I can reproduce the problem you described. In my opinion this should not be the case -- any compiler has to error here. Hence I've filed a defect ticket (DPD200239413) and let you know about the status.

Thank you for the great reproducer!

Best regards,

Georg Zitzlsberger

Hi everybody,

>>...The Worker class constructor is not public and so it should not be accessible from std::make_shared(...). Is this a compiler defect?
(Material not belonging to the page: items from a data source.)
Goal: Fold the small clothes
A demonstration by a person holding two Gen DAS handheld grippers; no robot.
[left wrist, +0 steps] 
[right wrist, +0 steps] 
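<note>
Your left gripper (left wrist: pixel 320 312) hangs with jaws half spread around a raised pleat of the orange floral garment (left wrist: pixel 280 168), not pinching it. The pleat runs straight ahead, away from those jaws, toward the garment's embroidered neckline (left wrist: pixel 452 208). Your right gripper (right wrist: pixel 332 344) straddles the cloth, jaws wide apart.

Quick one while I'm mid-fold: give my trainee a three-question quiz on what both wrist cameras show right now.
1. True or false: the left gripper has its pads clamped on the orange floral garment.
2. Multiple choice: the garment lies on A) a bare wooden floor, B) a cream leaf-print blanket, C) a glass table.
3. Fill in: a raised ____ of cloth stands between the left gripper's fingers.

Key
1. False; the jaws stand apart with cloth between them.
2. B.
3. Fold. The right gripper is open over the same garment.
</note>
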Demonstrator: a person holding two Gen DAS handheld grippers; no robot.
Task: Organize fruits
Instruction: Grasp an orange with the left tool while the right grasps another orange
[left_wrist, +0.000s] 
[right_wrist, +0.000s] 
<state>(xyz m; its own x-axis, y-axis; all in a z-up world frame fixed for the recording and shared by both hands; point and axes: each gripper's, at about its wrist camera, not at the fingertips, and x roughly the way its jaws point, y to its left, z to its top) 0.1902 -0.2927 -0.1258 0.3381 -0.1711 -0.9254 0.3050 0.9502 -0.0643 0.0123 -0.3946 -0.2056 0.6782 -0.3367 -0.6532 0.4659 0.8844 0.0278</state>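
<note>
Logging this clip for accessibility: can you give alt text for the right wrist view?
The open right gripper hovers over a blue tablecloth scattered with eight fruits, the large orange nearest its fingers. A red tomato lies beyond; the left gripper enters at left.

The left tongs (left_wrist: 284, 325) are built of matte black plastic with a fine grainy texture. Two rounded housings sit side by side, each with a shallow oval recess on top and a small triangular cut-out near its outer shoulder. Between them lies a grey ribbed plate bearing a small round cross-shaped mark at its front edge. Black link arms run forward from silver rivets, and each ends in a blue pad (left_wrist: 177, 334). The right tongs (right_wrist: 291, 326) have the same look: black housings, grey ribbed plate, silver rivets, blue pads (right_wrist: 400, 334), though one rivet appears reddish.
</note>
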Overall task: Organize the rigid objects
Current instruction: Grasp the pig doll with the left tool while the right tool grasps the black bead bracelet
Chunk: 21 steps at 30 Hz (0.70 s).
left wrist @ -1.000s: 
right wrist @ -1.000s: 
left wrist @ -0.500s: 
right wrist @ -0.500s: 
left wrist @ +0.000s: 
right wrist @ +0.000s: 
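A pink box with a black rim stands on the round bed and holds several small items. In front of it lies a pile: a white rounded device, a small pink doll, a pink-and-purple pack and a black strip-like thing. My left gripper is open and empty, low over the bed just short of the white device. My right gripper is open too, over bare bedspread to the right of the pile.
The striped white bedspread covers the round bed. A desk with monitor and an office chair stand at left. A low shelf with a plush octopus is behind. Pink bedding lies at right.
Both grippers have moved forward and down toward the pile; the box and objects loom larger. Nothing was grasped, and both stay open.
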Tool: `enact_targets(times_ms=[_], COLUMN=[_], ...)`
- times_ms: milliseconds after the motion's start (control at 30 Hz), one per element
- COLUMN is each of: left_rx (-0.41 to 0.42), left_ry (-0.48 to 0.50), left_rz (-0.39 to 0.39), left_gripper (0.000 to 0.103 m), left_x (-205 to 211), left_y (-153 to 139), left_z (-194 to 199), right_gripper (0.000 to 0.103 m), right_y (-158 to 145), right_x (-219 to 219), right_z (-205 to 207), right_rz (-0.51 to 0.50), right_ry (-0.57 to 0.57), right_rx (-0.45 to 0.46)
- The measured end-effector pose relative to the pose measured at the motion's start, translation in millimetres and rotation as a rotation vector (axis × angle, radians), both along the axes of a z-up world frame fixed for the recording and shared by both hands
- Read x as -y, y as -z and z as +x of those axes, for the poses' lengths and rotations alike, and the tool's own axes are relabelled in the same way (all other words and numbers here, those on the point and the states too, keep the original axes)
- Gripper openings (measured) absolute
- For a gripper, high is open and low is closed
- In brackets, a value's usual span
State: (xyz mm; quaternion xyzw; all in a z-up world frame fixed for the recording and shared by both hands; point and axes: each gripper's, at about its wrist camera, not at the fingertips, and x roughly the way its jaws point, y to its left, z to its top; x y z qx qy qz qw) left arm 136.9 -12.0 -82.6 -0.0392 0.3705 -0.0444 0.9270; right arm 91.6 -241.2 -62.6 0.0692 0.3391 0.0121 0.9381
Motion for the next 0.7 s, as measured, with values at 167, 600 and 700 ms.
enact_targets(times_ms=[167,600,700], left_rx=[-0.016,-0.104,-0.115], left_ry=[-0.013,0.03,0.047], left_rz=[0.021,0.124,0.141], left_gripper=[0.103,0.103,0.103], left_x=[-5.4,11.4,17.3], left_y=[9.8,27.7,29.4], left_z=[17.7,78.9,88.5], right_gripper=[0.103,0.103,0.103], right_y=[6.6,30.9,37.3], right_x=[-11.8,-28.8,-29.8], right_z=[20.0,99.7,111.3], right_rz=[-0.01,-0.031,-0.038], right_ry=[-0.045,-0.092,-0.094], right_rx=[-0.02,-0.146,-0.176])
Yes. Even if a member mpWorker is declared without the std::shared_ptr template class ( not as a smart pointer ):
...
Worker * operator ->() const;

protected:
// std::shared_ptr< Worker > mpWorker;
Worker *mpWorker;
};
...
any C++compiler should fail with some error, like:

...'Worker::Worker' : cannot access protected member declared in class 'Worker'...

Best regards,
Sergey

Here is a test-case that you could consider as a workaround ( passed with 5 different C/C++ compilers ):
...
class Worker
{
public:
Worker();
virtual ~Worker();

protected:
Worker( string const &vClientName, string const &vUserName );

public:
void SetNames( string const &vClientName, string const &vUserName )
{
mClientName = vClientName;
mUserName = vUserName;
};

protected:
string mClientName;
string mUserName;
};

class Handle
{
public:
Handle( string const &vClientName = "unknown", string const &vUserName = "unknown" );
Handle( Handle const &vRhs );
virtual ~Handle();

public:
Worker * operator ->() const;

protected:
// std::shared_ptr< Worker > mpWorker;
Worker mpWorker;
};

Worker::Worker()
{
}

Worker::Worker( string const &vClientName, string const &vUserName )
{
mClientName = vClientName;
mUserName = vUserName;
}

Worker::~Worker()
{
}

/*
Handle::Handle( string const &vClientName, string const &vUserName ) :
// mpWorker( std::make_shared< Worker >( vClientName, vUserName ) )
// mpWorker( Worker( vClientName, vUserName ) )
{
}
*/

Handle::Handle( string const &vClientName, string const &vUserName )
{
// Case 1 - Compiling error
// (*this).operator->()->mClientName = vClientName; // Cannot be used directly when the member is declared as protected in class 'Worker'
// (*this).operator->()->mUserName = vUserName;

// Case 2 - Compiling error
// mpWorker.mClientName = vClientName; // Cannot be used directly when the member is declared as protected in class 'Worker'
// mpWorker.mUserName = vUserName;

// Case 3 - Success
mpWorker.SetNames( vClientName, vUserName ); // Public 'SetNames(...)' method used instead to initialize members of class 'Worker'
}

Handle::~Handle()
{
}

Worker * Handle::operator ->() const
{
return ( Worker * )&mpWorker;
}

...
void main( void )
{
Handle objAccount( "MyClient", "MyUser" );
}

Thanks for the suggestion. I have implemented a pass-key pattern that works around the access issue from std library, since I don't know the scope of the compiler issue.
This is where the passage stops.